Out the window: some dirty street.  An oxen bleated as its owner directed it, and its closest fellows, to the slaughter.  Some children were laughing, running circles around Mr. Brown.  What he was doing in this neighborhood--well he was like to catch a beating if any of the regulars saw him this far north.  The sounds coming through the window as muted as the sun through the clouds.  

The homeless man finally managed to shoo the children away, his curses having being joined by threats.  They knew about his left hand.  Another bleat but at this point the oxen had succumbed. 
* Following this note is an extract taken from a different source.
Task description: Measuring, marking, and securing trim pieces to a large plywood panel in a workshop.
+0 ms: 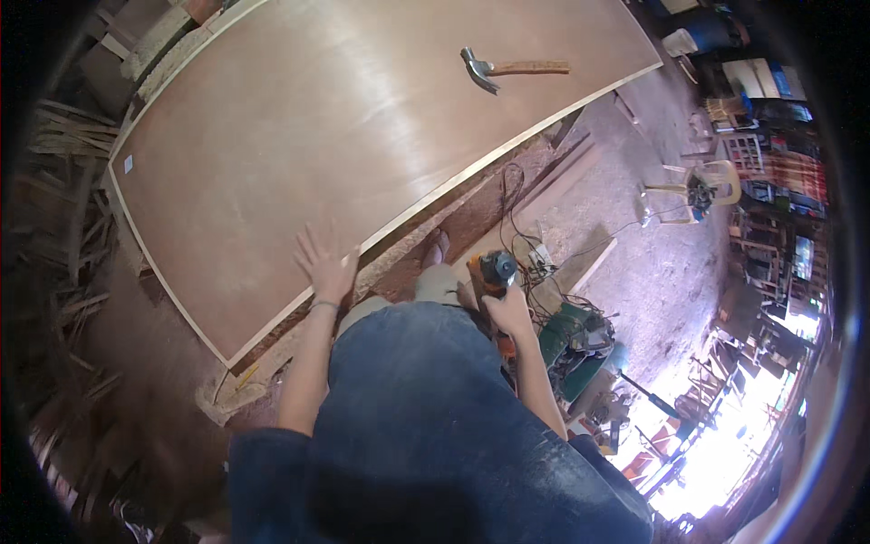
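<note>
A large brown wooden panel with pale edge strips stretches out in front of me. My left hand rests near its close edge, fingers spread, somewhat blurred. Down at my right side, my right hand is wrapped round an orange and black power drill, its dark end turned upward. Most of the drill's grip is hidden by the hand. Toward the panel's far right lies a claw hammer with a wooden handle and metal head.
Cables tangle on the floor right of the drill, by a green case filled with tools. A pale plastic chair stands farther right. Scrap wood is piled at the left. Shelves and wooden pieces line the right side.
</note>
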The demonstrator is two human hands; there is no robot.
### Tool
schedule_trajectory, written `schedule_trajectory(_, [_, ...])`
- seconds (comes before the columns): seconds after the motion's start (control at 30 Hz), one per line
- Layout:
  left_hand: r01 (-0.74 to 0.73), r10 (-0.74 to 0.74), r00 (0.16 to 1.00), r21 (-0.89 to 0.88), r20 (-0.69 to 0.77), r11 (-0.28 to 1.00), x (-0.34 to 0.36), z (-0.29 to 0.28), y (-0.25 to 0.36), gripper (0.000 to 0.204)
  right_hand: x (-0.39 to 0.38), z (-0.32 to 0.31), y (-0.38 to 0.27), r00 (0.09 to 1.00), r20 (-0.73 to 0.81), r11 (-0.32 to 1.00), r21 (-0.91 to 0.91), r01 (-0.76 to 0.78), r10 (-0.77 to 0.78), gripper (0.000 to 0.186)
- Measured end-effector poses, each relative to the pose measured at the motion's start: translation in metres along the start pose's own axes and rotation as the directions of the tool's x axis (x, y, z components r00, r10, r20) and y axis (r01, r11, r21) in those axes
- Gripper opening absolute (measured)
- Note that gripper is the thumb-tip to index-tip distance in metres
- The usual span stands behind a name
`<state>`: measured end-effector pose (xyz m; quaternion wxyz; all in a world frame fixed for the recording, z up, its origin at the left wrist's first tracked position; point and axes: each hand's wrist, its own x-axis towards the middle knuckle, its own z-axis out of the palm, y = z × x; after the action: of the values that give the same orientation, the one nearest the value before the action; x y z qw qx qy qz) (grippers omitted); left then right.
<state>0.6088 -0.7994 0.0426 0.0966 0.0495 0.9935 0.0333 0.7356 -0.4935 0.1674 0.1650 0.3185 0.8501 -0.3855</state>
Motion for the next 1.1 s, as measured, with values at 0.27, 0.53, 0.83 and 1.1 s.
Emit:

I could smell freshly burning tobacco.  It had been a long six months without Montgomery.  A tan frock coat waited for me, and once abused to an acceptable level of cleanliness, I slipped gingerly into it, shifting cigarette from hand to hand.

"Boots," I uttered out loud.  "You forgot your boots."

I fought briefly with one before I found myself on my rear.  I took a good long hit on the cigarette and sat there contemplating my lot with a fervor that can be conjured by only the most self-pitying.

There was one good thing: her shadow had seemed to be replaced by the one developed by my depression.  It was no comfort for me to be so self-aware, either.  It only seemed to further dampen my will--my resolve--that I, educated, well-mannered, of sound mind, could not lift myself out of it; and being thus, I certainly could not ask for the aid of another.  Whispers become rumors become fact and there was already enough whispered about Montgomery and I that I was in no mood to further their progression.  

It was a desolate path I walked --made all the more treacherous knowing that it was--in some part--self-created and self-fulfilling.  What more frightening thought than thinking that you were the creator--propagator--of our own insanity?

There are the lies the beautiful tell us and then the ones we tell ourselves.  I much prefer the former.

Author's note: I'll include some comments with Part Two regarding where I thought/think this would/might go.  I do have a path forward but no vision of the challenge that is presenting itself--usually the problem is inverted.